Pere Portabella: “No, I can’t explain the film because I have no arguments to do so.”

The Catalan filmaker presents his lastest film, “The Silence Before Bach”, a work with Bach’s music as background, at the Venice Film Festival outside the competition.

EFE - Sept. 7, 2007

The director, Pere Portabella, presented his film “The Silence Before Bach” at the 64th Venice Film Festival yesterday, a work with Johann Sebastian Bach’s music as the background.  Presented in the official Horizons section that is dedicated to innovative cinematographic languages, the film shows us images linking a truckdriver who plays Bach (interpreted by Alex Brendemühl) with a piano salesman (Feodor Atkine), Bach himself (Christian Brembeck) and the musician Felix Mendelssohn (Daniel Ligorio).

These parts, played by actors, alternate with Bach’s music sung by children’s choirs or played by musicians in the most diverse settings, such as a subway car or a piano store.

The film “has no explanation.  You sit in front of the screen and if it doesn’t work for you, you get up and leave, no problem, it is a legitimate reaction,” but “I can’t explain the film because I have no arguments to do so.  I have no ending or any idea, I am not  following an anecdote...  Therefore, it is impossible for me to explain”,  said Portabella when asked about the significance of the film.

It is like a Rothko painting, for example” he added, during an interview with a small group of reporters.  The Catalan filmaker was born in 1927 and is the author of Warsaw Bridge (1990), The Dinner (1974) and Vampir-Cuadecuc (1970), among other films.

“It has nothing to do with understanding the film.”

“If it doesn’t work for you and you don’t like it at all, that’s fine.  Each person must fulfill his own needs.  If you haven’t understood anything, and you don’t know whether it is fiction or not...” he continued saying.

“For example, on a chess board , I don’t know how to play, but I admire the beauty of the moves.  Why do I find this beautiful?  Explain the rules to me... I just don’t know”, stated Portabella.

“And another thing.  In commercial films that we apparently think we understand, what you recognize is what is happening, which has nothing to do with understanding the film”, he specified.

Take for example “in Bergman where in a marriage conflict you will know what it is but you probably won’t understand it” because the problem you have “understanding me is the same as with Bergman.  I am telling you this affectionately”, he clarified.

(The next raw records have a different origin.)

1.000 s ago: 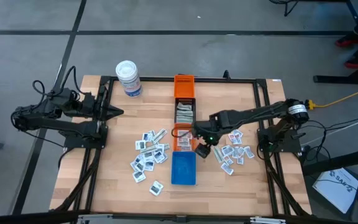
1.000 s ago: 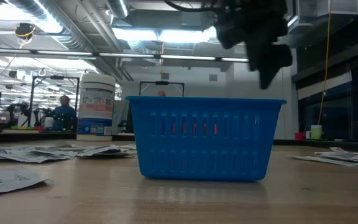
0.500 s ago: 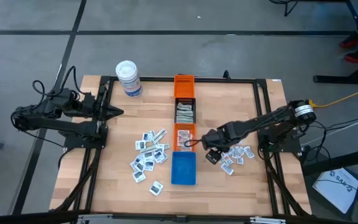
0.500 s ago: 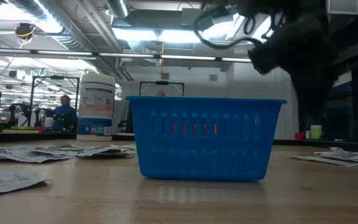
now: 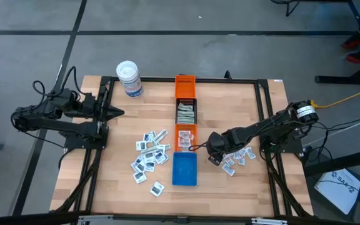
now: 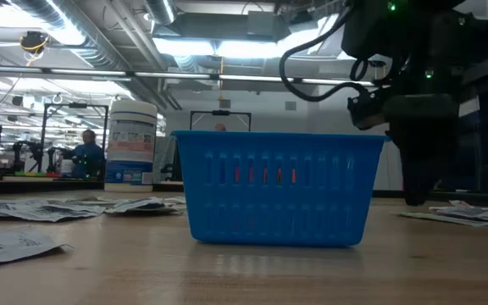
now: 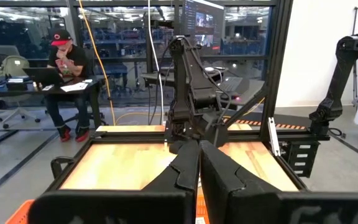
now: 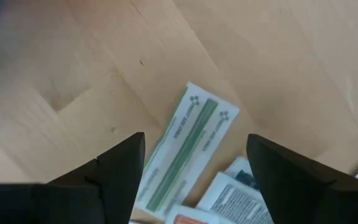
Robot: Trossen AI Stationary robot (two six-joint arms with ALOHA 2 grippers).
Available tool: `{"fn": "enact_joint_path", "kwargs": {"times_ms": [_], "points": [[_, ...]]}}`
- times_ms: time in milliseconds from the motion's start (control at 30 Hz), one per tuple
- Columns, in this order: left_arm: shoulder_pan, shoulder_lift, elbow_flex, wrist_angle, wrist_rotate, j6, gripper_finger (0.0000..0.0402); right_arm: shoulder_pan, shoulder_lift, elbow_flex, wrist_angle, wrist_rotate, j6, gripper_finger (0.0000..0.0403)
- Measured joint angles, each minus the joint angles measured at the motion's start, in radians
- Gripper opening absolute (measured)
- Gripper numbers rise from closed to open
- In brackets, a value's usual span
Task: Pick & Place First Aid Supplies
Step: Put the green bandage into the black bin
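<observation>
Since a second ago the right gripper (image 5: pixel 215 154) has swung away from above the orange bin (image 5: pixel 184 137) and dropped toward 3 o'clock of the blue bin (image 5: pixel 184 169), at the near edge of the right-hand scatter of packets (image 5: pixel 237 153). Its jaws stand wide apart, empty. Between them, straight ahead on the table, lies a pale green strip (image 8: pixel 188 147), long axis slanted roughly 1 to 7 o'clock in the wrist view, skewed to the jaw gap. The left gripper (image 5: pixel 119 113), closed, waits at the table's 9 o'clock edge, far off
</observation>
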Motion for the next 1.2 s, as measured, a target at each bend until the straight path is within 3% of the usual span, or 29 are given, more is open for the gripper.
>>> {"fn": "enact_joint_path", "kwargs": {"times_ms": [467, 900, 1200], "points": [[0.000, 0.000, 0.000, 0.000, 0.000, 0.000, 0.0012, 0.000, 0.088, 0.005, 0.036, -0.030, -0.023, 0.0271], [0.000, 0.000, 0.000, 0.000, 0.000, 0.000, 0.0008, -0.001, 0.092, 0.030, 0.010, -0.050, 0.028, 0.0118], [0.000, 0.000, 0.000, 0.000, 0.000, 0.000, 0.0012, -0.021, 0.088, 0.043, -0.001, -0.084, 0.021, 0.0073]]}}
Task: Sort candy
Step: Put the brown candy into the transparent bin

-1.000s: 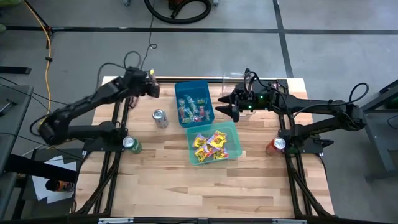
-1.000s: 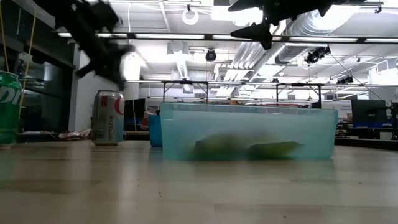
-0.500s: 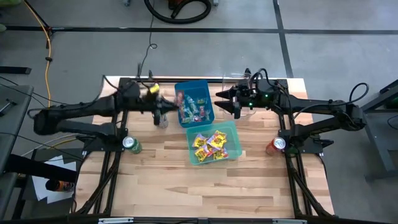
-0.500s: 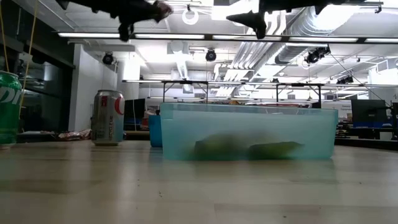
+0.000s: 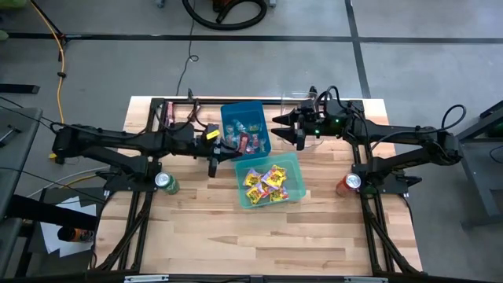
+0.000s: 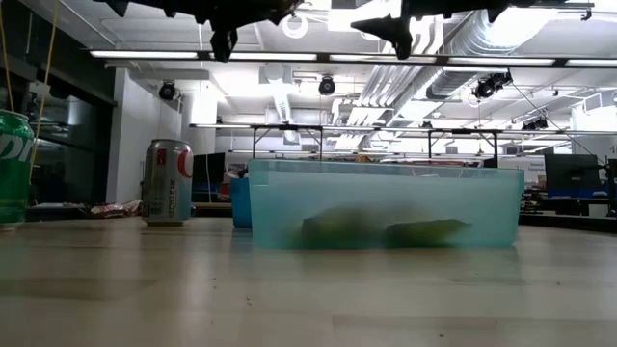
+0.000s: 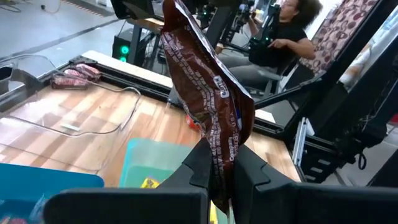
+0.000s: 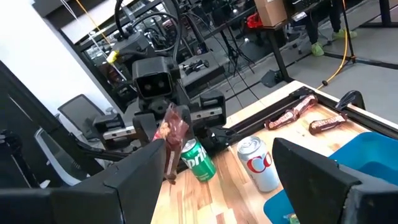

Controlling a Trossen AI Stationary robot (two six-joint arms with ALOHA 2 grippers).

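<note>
The blue bin (image 5: 245,130) and teal bin (image 5: 271,180) sat mid-table. The left gripper (image 7: 219,163) pinched a maroon candy wrapper (image 7: 208,102) by one edge (risking a slip). The right gripper (image 5: 297,134) hovered wide, empty, beside the blue bin.

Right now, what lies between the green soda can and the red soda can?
In the high view, a translucent teal plastic bin holding yellow candy packets lies between the green soda can and red soda can.
</note>
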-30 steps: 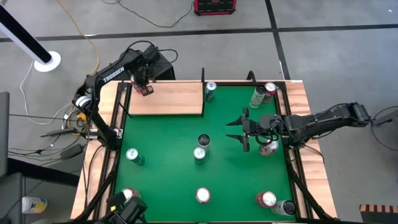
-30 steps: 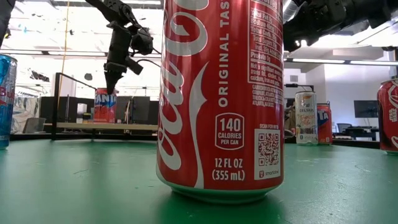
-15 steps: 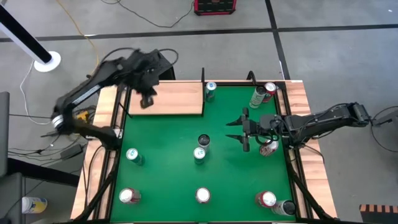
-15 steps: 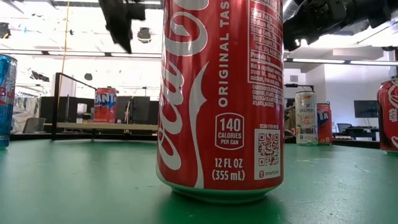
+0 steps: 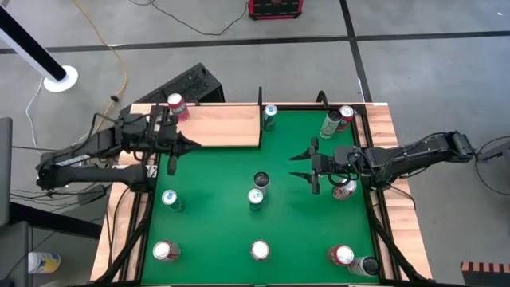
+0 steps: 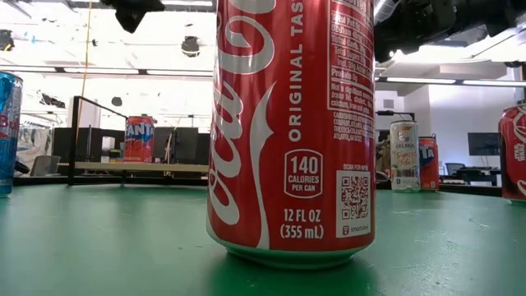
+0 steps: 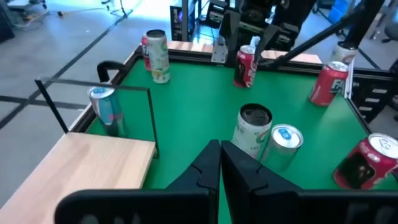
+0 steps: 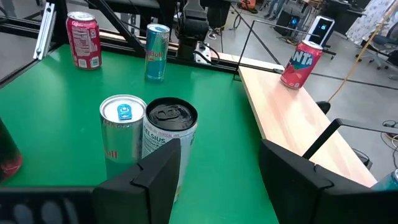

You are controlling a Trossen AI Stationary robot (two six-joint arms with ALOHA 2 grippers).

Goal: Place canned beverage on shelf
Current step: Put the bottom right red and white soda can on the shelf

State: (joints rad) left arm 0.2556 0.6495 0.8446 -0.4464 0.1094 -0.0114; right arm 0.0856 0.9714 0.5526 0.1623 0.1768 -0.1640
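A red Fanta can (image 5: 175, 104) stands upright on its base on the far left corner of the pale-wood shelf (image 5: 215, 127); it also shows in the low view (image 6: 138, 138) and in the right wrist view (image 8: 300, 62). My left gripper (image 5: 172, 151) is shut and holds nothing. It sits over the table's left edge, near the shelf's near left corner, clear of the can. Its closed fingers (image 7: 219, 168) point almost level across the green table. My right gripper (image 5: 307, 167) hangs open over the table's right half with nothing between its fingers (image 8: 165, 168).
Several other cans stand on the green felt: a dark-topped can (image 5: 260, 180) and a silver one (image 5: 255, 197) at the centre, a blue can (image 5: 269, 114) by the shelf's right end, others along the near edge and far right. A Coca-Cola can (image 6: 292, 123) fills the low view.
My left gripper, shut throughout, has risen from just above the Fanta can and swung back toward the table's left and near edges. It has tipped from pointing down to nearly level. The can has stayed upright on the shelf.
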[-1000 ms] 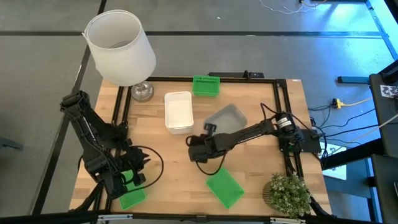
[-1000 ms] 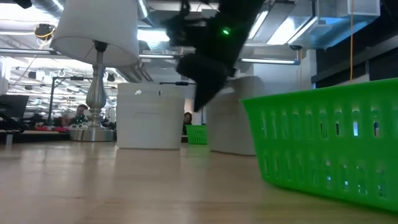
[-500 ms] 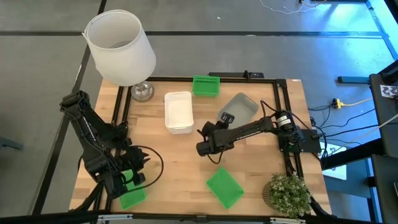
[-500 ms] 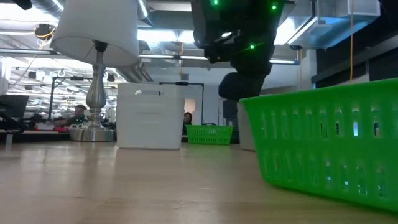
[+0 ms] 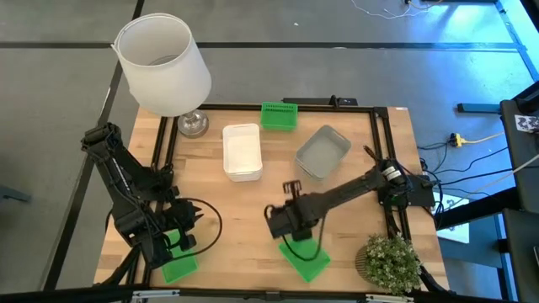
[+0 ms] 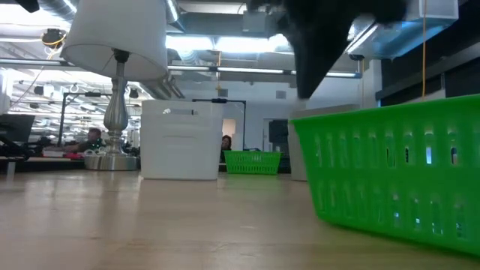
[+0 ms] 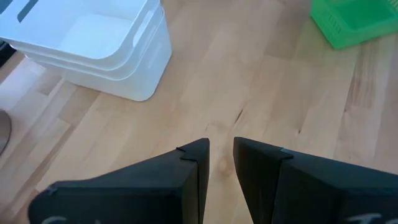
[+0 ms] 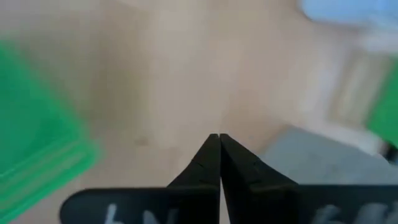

“There is something else that is very clear to me.  No one should ever have to worry about what the author wanted to say when you are looking at a painting, reading a book or watching a film.  Never.  It doesn’t matter a bit.  It’s what happens to you.  What conclusions you come to, if it works for you or entertains you or whether you enjoy it...great!  If it doesn’t, then forget it”, he added.

In regard to what his aim was in making this film, he summarized by saying “I had an objective – making the film”.

This work by the Catalan production company, Films 59, will premier on the 26th of September for the opening of the retrospective exhibit of Portabella’s film works in the Modern Art Museum of New York where Die Stille vor Bach will be presented by the director, Jonathan Demme.

Portabella, who has also had exhibits in other museums such as the Pompidou Center in Paris and the Contemporary Art Museum of Barcelona, has produced films by well known authors such as Carlos Saura (Los Golfos), Marco Ferreri (El Cochecito), Luis Buñuel (Viridiana) and José Luis Guerín (Tren de Sombras).  The latter competes this year for the Golden Lion with his film En la Ciudad de Sylvia.